In this introductory blog post, we will learn the concepts and main differences among AIOps, DevOps and MLOps. We will also examine why MLOps processes are important to machine learning and the personas involved in its lifecycle.
AIOps represents the intersection of IT operations and Artificial Intelligence.
It defines the application of AI to enhance IT operations. More specifically, AIOps uses machine learning, big data and analytics to:
- Collect, analyse and aggregate data from the vast amount of information generated by multiple IT infrastructure components, applications and performance monitoring systems;
- It also intelligently extract signal out of noise to identify and predict events and patterns related to system performance, security, availability issues
- It diagnoses the root cause of those and report them to IT teams to ensure rapid response and remediation — or, in some cases, it automatically resolve these issues without having to rely on human intervention
There are several advantages with replacing multiple fragmented and manually operated IT operation systems with a single, intelligent, automated — and sometimes — autonomous AIOps platform.
- It equip teams to respond timely and even proactively to slowdowns, security threats and outages with a lot less effort.
- AIOps also bridges the gap between an ever increasing diverse, dynamic and difficult to monitor IT Landscape and user expectations. User expectations are for little or no interruption in application performance and availability
Most IT experts consider AIOps to be the future of IT operations management.
In the case of software engineering, the intersection between IT operations, software development and application delivery forms what we call DevOps.
To start from the beginning, let’s take a look at the lifecycle of traditional software. It is arguably quite straight forward. At its simplest, you:
- and deploy the software,
- and then release a new version with features, updates, and/or fixes as needed.

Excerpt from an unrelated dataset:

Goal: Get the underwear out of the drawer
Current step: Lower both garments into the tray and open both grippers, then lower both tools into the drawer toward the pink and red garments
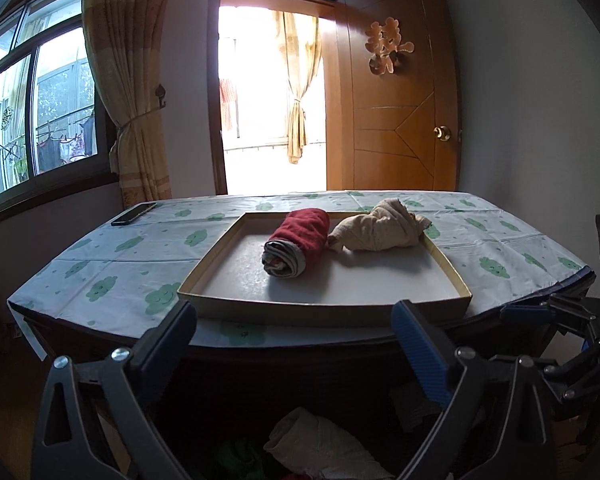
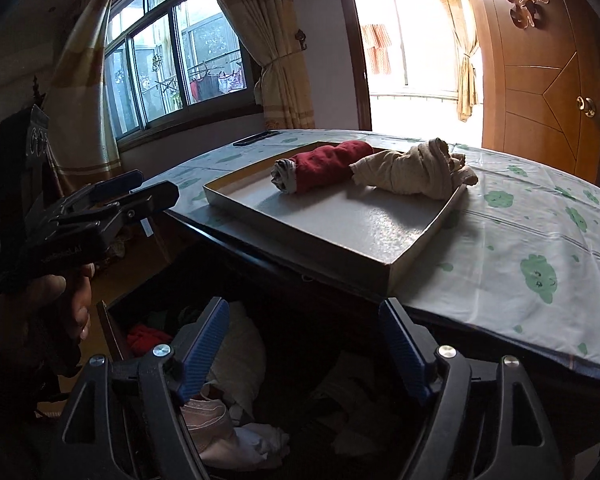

To facilitate the process of development, testing, deployment and further releases, the traditional software development can rely on DevOps. Traditional software development can then be automated and rely less on manual processes which are time consuming and prone to errors. Amongst the processes of DevOps we highlight the concepts of
- Continuous Integration (CI), which is all about automating the integration of code changes created by multiple contributors into a single software project.
- Continuous Delivery (CD), CD is all about delivery and deployment. It means that we’ve got the software that has been going through the various processes and now we’re ready to push it out the door and deliver it to end users.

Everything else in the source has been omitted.